ISO assistant conductor Jacobsen Woollen, who also directs the Illinois Youth Symphony Orchestra and Springfield Choral Society, will conduct the ISO and IYSO together Friday in Springfield. Closer to home, Deanne Bryant will lead Bloomington-Normal Youth Symphony with the ISO on Saturday for the local edition of Holiday Pops. Not one to sit idly by, Woollen will join his Springfield Choral Society members in the choir loft for Saturday’s concert; the group joins for a singalong of holiday standards as the evening's closer.

It will be Bryant’s final trip to the BNYS podium, so she says, though she’s tried retiring before. Bryant created the Unit 5 string program in the late 1960s, retiring in 1993 after 25 years leading that program. Shortly after that, she was asked to fill in for a short time at Bloomington-Normal Youth Symphony—and stayed for three decades.

Bryant passed the BNYS baton to Logan Campbell this fall, and she’s not sure yet exactly what her second retirement looks like. For now, Bryant is reveling in preparing her final Holiday Pops, which is a highlight of the year for BNYS.

“It’s such a unique experience for the kids,” Bryant said in an interview for WGLT’s Sound Ideas. “It’s a different thing sitting by a professional and feeling like you’re not worthy. I want the kids to come off feeling worthy—and most of the time, they do.”

“You have to realize, this is like a youth basketball team being able to play a game with the Chicago Bulls,” Woollen said. “For them, it is both an emotional thrill and an adrenaline rush, but also an incredible learning opportunity.”

Over the years, youth players who play Holiday Pops beginning in 7th grade through their senior years recognize and develop relationships with ISO musicians.

“That can lead to these mentoring, apprenticeship-like relationships, which are so fruitful for both the kids and, I have to say, for the professionals,” Woollen said.

Two people sit in a radio station, smiling at the camera
Lauren Warnecke
/
WGLT
Jacobsen Woollen, left, and Deanne Bryant will each conduct the Illinois Symphony with the local youth orchestras in Springfield and Bloomington-Normal as part of the popular Holiday Pops in the Heartland program. Woollen said Bryant's efforts creating string programs in McLean County schools are a model for the region and country to follow. Bryant stepped down from Bloomington-Normal Youth Symphony in August.

In their single piece on the podium, Woollen and Bryant will conduct “Nimrod,” the ninth and best-known of Edward Elgar’s “Enigma Variations.” Neither conductor picked the piece; they’re not entirely sure who did.

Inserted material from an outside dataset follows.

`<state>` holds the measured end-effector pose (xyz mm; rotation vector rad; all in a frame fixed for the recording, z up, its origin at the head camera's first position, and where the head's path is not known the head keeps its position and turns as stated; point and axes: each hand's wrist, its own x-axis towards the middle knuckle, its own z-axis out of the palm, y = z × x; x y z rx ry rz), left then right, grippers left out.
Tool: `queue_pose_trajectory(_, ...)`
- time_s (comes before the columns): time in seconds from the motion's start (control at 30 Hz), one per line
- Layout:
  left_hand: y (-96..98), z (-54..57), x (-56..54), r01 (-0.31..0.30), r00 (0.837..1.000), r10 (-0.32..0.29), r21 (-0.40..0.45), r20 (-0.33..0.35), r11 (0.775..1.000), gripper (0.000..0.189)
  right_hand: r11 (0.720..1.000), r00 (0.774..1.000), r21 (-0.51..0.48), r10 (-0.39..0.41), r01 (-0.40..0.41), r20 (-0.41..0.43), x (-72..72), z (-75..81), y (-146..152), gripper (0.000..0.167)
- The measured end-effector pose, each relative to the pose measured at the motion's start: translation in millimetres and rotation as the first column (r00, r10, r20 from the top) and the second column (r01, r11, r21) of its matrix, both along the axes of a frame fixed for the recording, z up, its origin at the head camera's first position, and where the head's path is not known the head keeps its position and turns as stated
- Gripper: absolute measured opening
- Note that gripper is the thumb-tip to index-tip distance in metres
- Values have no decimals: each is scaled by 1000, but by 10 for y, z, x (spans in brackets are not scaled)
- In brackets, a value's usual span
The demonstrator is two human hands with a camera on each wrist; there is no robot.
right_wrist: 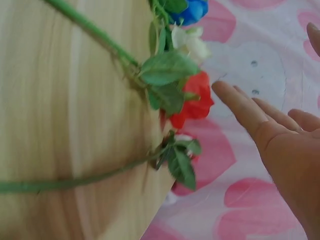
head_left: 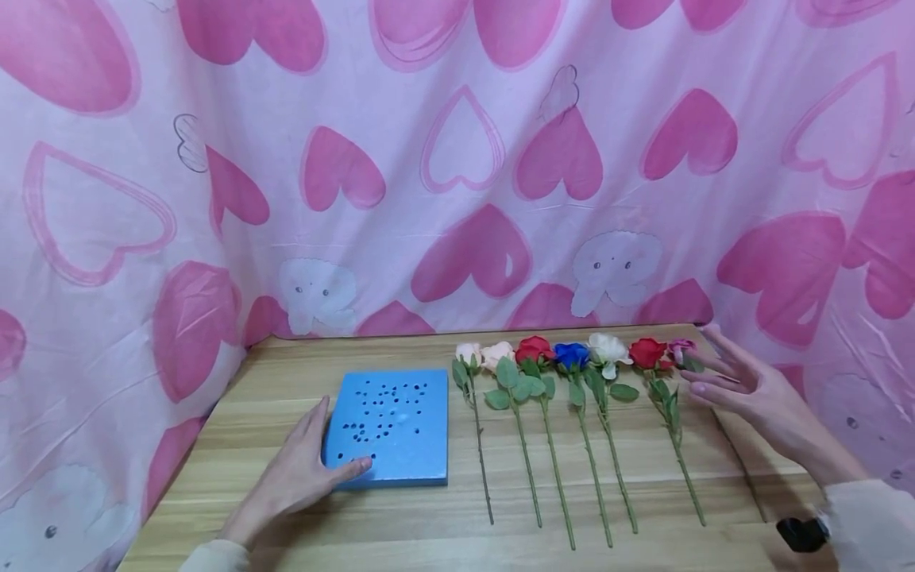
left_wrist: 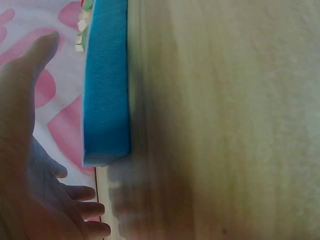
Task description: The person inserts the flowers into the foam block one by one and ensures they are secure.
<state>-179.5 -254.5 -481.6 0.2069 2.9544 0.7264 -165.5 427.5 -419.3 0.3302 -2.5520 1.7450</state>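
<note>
A blue foam block (head_left: 429,453) dotted with small holes lies flat on the wooden table. My left hand (head_left: 300,461) is at its left side, thumb reaching over the near edge and fingers extended along the left edge. To its right lies a row of roses with their heads away from me. My right hand (head_left: 758,389) is spread beside the rightmost flower, a purple-pink rose (head_left: 681,346), and holds nothing. In the right wrist view its extended fingers are near a red rose (right_wrist: 197,97). Next to that are a white rose (right_wrist: 192,46) and a blue rose (right_wrist: 190,12).
Further left in the row are another red rose (head_left: 534,349), a cream rose (head_left: 498,355) and a pale pink rose (head_left: 468,353). Their green stems point toward me. A pink heart-patterned curtain (head_left: 457,159) hangs behind and along both sides of the table (head_left: 300,548).
</note>
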Motion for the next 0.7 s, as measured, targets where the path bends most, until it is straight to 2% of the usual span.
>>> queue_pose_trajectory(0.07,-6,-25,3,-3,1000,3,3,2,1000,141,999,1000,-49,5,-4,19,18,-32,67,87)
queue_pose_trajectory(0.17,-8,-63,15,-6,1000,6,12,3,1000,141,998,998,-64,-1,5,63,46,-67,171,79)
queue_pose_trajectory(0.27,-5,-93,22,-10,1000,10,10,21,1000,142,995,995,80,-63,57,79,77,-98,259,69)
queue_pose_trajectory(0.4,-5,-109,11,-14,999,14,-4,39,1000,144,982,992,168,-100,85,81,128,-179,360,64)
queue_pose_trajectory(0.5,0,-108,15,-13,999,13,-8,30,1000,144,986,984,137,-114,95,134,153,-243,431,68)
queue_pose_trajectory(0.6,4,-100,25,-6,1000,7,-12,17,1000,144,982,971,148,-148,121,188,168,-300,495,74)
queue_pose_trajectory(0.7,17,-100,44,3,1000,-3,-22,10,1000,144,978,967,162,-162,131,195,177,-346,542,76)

“It’s an interesting pick on a pops concert,” Bryant said, though she and Woollen both admit to the piece’s unabashed beauty, thematic congruence and pedagogical potential. Painstakingly slow in a 3/4 time signature, "Nimrod" is a vehicle for students to glean skills like subdivision and maintaining long, luscious bowing in the strings, or breath control in the winds. The piece helps cultivate an inner pulse, allowing an ensemble to stay together.

“’Nimod’ is one of a set of many variations,” said Woollen. “Elgar wrote each variation in honor of one of his friends. ‘Nimrod’ sounds like a love song, but he wrote it as a profession of love to his best friend. I think that is quite a nice tribute to the relationship between the ISO and the youth orchestras, and also the relationship between our two youth orchestras. In that sense, it’s very fitting.”

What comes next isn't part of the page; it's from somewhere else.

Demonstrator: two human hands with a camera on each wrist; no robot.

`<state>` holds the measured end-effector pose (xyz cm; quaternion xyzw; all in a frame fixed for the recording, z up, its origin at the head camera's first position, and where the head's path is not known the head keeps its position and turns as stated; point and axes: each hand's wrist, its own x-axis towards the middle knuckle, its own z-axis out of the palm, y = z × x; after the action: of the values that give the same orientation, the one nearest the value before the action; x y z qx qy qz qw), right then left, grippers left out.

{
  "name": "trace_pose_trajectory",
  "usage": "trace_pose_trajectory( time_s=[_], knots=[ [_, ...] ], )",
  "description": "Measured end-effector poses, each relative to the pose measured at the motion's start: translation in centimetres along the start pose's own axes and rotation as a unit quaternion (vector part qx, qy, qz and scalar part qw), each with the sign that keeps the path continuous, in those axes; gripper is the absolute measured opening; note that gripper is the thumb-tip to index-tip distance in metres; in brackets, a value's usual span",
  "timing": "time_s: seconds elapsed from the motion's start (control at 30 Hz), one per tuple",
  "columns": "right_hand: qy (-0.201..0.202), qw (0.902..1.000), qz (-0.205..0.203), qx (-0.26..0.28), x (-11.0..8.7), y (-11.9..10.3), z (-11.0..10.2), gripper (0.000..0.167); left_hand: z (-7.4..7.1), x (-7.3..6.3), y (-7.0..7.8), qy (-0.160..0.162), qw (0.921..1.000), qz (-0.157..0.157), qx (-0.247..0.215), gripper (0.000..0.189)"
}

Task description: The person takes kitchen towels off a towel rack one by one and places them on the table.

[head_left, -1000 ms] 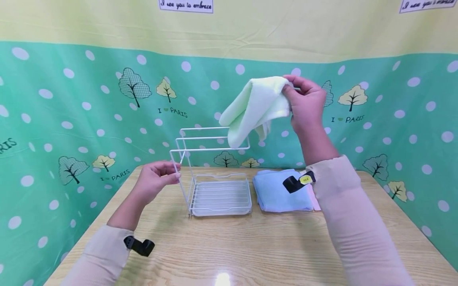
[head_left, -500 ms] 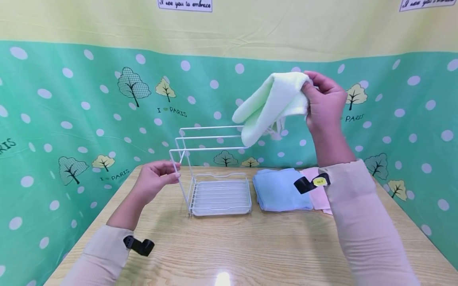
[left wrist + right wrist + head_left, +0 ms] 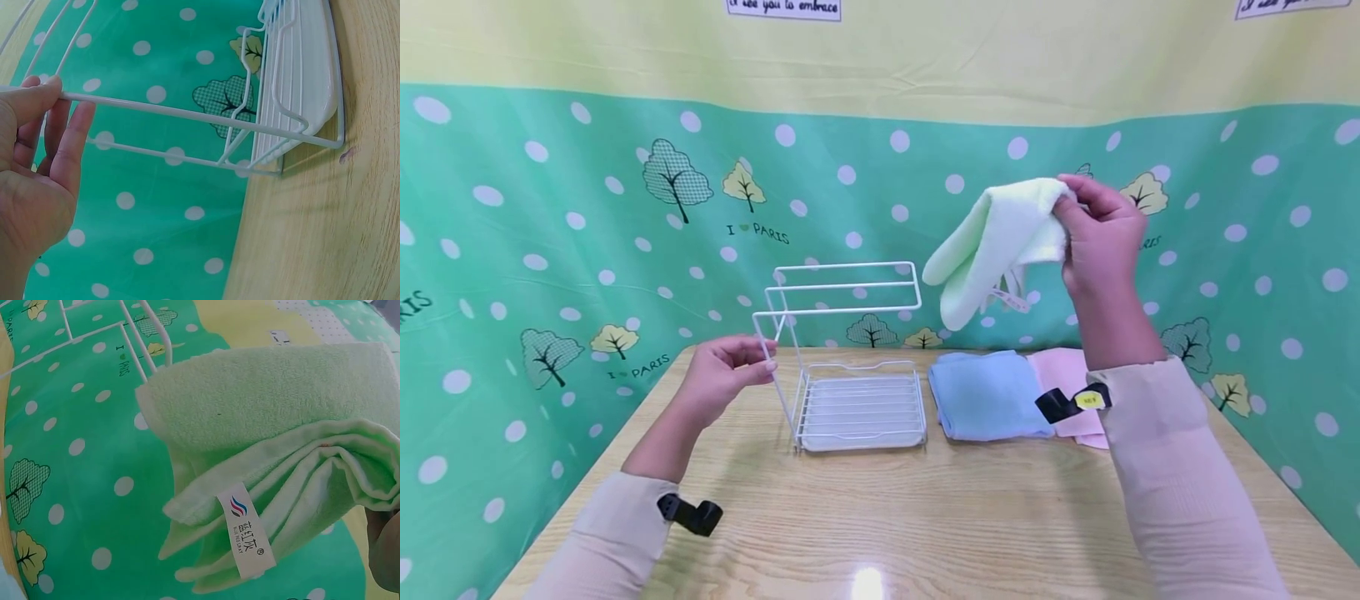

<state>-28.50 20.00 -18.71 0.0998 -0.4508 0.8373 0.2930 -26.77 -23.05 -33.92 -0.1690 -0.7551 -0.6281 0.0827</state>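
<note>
My left hand [image 3: 724, 373] pinches the front upright of a white wire rack [image 3: 838, 312] between thumb and fingers. In the left wrist view the thumb lies on the white rod. High on the right, my right hand [image 3: 1105, 233] grips one end of a folded pale green towel [image 3: 1011, 237], whose other end droops toward the rack. A white label [image 3: 248, 531] with printed writing hangs from the towel's folded edges in the right wrist view. The towel is in the air, just right of the rack's top bars.
A white tray [image 3: 861, 442] sits at the rack's base under a wire grid. Right of it, a folded blue towel [image 3: 988, 396] lies on the wooden table [image 3: 880, 517], with a pink towel [image 3: 1060, 371] partly behind the right wrist. A green dotted curtain [image 3: 550, 292] hangs behind.
My right hand has carried the green towel to the right, away from above the rack's top bars, and lowered it slightly over the last half second. The left hand stays on the rack.
</note>
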Motion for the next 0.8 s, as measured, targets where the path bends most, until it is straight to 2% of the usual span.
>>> trace_pose_trajectory(
  time_s=[0.17,0.37,0.8],
  knots=[
    [0.002,0.9999,0.007,-0.013,-0.3,0.1,-1.0,0.025,0.0,0.0,0.1,0.003,0.9999,-0.003,0.009,0.021],
    [-0.005,0.9969,0.017,-0.077,-1.0,0.2,-2.3,0.028,0.0,-0.1,0.0,0.003,0.9999,-0.008,0.014,0.022],
    [-0.016,0.9866,0.043,-0.156,-2.7,0.8,-5.1,0.024,0.0,-0.1,0.0,0.002,0.9998,-0.007,0.017,0.029]
  ],
)
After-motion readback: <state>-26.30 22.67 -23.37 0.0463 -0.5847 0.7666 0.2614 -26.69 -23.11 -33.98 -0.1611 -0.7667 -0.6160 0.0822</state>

“The professionals have come to recognize our young musicians and really enjoy seeing them,” Bryant said. Twenty years ago, when the Holiday Pops partnership began, they weren’t convinced. “Now, the companionship together, understanding the mentorship they have to the kids—and the other way around, too. It’s magical.”

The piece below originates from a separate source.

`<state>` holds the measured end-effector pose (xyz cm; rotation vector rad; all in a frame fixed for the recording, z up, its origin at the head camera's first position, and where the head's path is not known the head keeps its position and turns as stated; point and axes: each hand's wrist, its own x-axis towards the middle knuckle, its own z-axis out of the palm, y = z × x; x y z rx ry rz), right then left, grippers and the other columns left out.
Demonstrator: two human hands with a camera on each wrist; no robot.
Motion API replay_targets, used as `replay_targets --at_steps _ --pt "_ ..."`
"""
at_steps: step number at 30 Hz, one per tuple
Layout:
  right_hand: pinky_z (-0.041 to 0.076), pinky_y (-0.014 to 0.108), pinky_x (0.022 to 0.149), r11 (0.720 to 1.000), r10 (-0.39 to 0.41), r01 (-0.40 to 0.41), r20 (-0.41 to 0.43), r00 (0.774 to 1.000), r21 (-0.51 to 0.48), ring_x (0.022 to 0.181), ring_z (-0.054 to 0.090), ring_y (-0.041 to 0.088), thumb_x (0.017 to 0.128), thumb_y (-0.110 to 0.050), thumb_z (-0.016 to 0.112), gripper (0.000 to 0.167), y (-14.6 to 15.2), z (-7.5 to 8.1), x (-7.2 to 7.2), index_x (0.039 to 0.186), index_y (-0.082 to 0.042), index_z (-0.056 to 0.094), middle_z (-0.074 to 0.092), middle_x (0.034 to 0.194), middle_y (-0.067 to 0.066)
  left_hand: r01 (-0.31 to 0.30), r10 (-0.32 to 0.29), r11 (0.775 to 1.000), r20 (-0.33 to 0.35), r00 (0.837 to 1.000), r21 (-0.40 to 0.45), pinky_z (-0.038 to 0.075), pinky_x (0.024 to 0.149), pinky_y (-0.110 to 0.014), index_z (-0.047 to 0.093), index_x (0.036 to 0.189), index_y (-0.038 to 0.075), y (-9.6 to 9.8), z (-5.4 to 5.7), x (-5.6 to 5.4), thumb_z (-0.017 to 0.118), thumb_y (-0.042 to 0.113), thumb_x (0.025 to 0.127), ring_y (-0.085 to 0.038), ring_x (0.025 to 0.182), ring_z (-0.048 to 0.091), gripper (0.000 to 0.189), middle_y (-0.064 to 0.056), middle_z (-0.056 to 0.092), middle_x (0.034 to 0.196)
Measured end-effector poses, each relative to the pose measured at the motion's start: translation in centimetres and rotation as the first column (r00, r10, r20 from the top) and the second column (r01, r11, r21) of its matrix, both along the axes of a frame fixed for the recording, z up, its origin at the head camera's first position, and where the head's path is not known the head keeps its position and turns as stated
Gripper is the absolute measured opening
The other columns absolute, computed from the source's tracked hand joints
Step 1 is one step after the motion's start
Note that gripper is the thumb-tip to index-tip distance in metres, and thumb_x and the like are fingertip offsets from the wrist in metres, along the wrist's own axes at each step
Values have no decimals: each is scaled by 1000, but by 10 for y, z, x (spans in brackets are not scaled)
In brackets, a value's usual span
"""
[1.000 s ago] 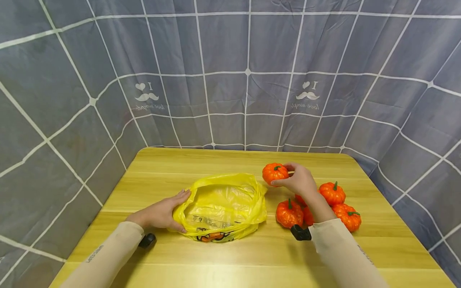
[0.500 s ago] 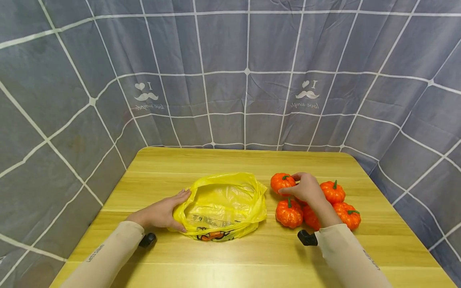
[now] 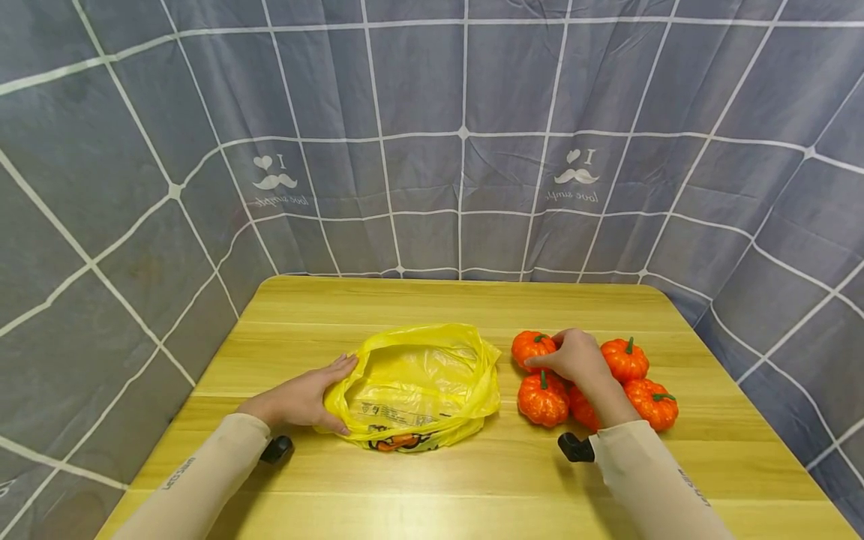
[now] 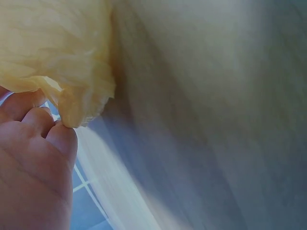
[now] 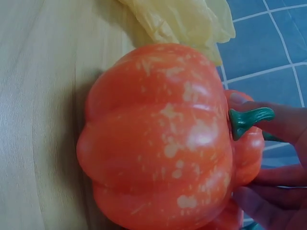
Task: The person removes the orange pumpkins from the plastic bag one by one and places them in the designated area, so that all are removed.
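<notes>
My left hand holds the left side of a yellow plastic bag, whose mouth gapes toward me. In the left wrist view its curled fingers meet the bag's edge. To the right of the bag, my right hand grips a small orange pumpkin with a green stem, thumb on the near side and fingers behind. In the right wrist view a nearer speckled pumpkin covers much of the held pumpkin. Whether the held one touches the table cannot be told.
More pumpkins sit close together around the right hand: one in front, one partly under the wrist, and two at the right, a rear one and a front one. A grey gridded curtain surrounds the wooden table.
My right hand has moved right and toward me, lowering the gripped pumpkin from beside the bag's back corner to just behind the front pumpkin. The left hand and bag have stayed still.
</notes>
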<state>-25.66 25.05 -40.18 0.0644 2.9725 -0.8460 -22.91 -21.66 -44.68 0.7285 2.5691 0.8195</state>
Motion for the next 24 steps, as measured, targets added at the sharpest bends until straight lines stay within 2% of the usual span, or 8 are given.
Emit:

Deanne Bryant leads her final piece with the Bloomington-Normal Youth Symphony at 7:30 p.m. Saturday with the Illinois Symphony Orchestra. Seats for “Holiday Pops in the Heartland” Saturday at the Illinois State University Center for Performing Arts are very limited. Tickets are $22-$64 at ilsymphony.org. The program also runs Friday in Springfield, with Jacobsen Woollen leading the Illinois Youth Symphony and a dance performance by the Springfield Youth Performance Group.